There's never been anything quite like Guitares des Balkans before. Borrowing trills, mordents and appoggiaturas from Transylvanian violin and saxophone styles, interjecting those with odd-metered tunes from Serbia, Montenegro, Greece, Romania, Bulgaria, Macedonia, Turkey and Gypsies culture and occasionally augmenting them with very subtle background hand percussion, your internal aural compass needle goes haywire trying to lock to true North. That's how uniquely evasive the origin of this music turns out to be. The 7/8 and 11/8 rhythms suggest Macedonian rutchenitsa-derivatives but the guitar-only instrumentation plays mean tricks on you. Certain high-speed fret work suggests French Manouche music but the overall setting doesn't match. You hear Greek bouzouq elements but things don't exactly sound Greek either. "Rumunsko nebro" could be a musette waltz if it wasn't on four - but it swings and whirls as though it were on three. And so it goes until you give up any pathetic efforts of pigeon-holing and just board this magic carpet ride for the sheer hell of it.

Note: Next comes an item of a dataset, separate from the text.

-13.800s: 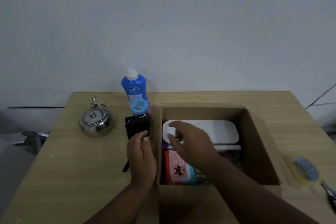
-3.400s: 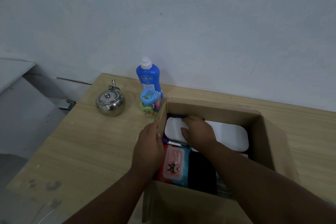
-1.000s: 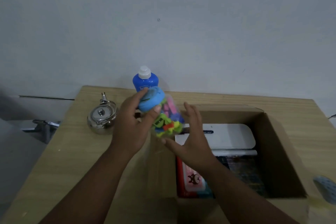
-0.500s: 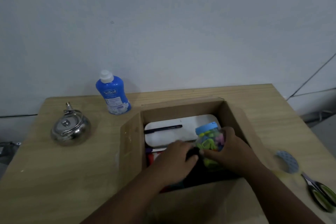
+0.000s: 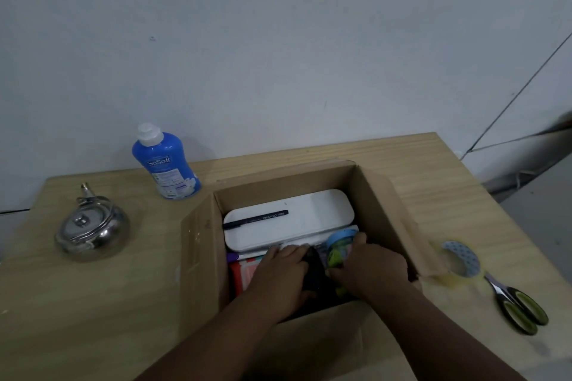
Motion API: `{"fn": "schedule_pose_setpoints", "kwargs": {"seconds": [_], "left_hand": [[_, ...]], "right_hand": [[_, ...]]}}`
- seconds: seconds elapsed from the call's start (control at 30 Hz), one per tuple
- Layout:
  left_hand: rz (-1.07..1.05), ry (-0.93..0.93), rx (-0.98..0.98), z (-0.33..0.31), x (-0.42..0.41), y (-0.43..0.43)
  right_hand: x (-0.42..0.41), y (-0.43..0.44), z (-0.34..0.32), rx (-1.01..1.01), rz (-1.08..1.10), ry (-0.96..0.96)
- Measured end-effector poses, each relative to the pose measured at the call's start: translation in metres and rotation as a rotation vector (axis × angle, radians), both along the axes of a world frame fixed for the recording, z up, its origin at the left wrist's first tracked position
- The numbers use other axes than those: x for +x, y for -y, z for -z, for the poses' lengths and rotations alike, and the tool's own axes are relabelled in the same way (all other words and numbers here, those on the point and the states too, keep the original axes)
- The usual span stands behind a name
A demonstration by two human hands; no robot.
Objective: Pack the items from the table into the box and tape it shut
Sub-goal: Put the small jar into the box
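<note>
An open cardboard box (image 5: 201, 244) stands on the wooden table (image 5: 93, 303). Inside it lie a white case (image 5: 309, 216) with a black pen (image 5: 255, 219) on top, a red wipes pack (image 5: 244, 274) and a black object (image 5: 312, 272). My right hand (image 5: 371, 271) grips a jar with a blue lid (image 5: 340, 246), full of colourful pieces, low in the box's right side. My left hand (image 5: 280, 272) rests inside the box on the packed items, next to the black object; I cannot tell whether it grips anything. A blue bottle (image 5: 165, 164) and a steel kettle (image 5: 91, 230) stand on the table to the left.
A roll of clear tape (image 5: 461, 260) and green-handled scissors (image 5: 517, 306) lie on the table right of the box. A grey wall rises right behind the table. The box's flaps stick out on all sides.
The jar was lifted from beside the bottle, carried over the box and lowered into its right side. Both hands now sit deeper in the box.
</note>
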State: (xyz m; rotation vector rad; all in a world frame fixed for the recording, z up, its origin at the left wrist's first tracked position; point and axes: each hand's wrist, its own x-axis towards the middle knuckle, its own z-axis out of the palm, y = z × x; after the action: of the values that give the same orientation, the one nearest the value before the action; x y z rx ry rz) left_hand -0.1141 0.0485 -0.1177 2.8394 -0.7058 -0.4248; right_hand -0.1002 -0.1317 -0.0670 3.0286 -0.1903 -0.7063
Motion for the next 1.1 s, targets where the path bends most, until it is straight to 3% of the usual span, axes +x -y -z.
{"fn": "schedule_pose_setpoints", "kwargs": {"seconds": [0.33, 0.47, 0.6, 0.77, 1.1], "left_hand": [[-0.011, -0.028, -0.027, 0.002, -0.007, -0.002], [-0.006, -0.038, -0.013, 0.003, -0.005, -0.002], [0.007, -0.034, 0.002, 0.002, -0.002, -0.002], [0.033, -0.009, 0.014, -0.001, -0.002, -0.002], [0.024, -0.016, 0.097, -0.007, -0.003, 0.006]], "right_hand": [[0.002, -0.007, -0.006, -0.263, -0.22, 0.132], [0.003, -0.008, -0.006, -0.157, -0.109, 0.048], [0.005, -0.009, -0.005, -0.121, -0.061, 0.152], [0.01, -0.01, -0.007, -0.021, 0.003, 0.125], [0.001, 0.01, -0.02, 0.163, -0.1, -0.056]]}}
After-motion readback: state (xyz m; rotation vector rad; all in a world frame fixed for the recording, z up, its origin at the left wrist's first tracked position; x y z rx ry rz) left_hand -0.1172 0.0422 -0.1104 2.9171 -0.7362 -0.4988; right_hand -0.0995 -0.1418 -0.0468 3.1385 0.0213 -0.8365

Which, naturally, is the point of all music making unless you're an ethnomusicologist. Once you've hitched this ride and left your mind and shoes on the floor where they belong, you enter a lyrical, playful yet very smart world of advanced instrumentalists. If Ivo Papasov or Yuri Yunakov became guitarists and abandoned their popular focus on high-speed power riffing, this would be the general turf of their music. If Romane went East and got marked by a sexy vampire, that's what he might do on his Selmer. But until those impossible days, the Starcevic Trio holds the keys. How they manage bass accompaniment on regular acoustic guitars -- none of which in the cover image really look much larger than standard -- is beyond me. Naturally, that doesn't prevent them at all. It's this disregard for convention or easy explanations that's the biggest attraction here. This is a truly unique slice of guitar craft that any lovers of the instrument would do well to acquire. Call it Strunz & Farah do Eastern Europe. Very highly recommended.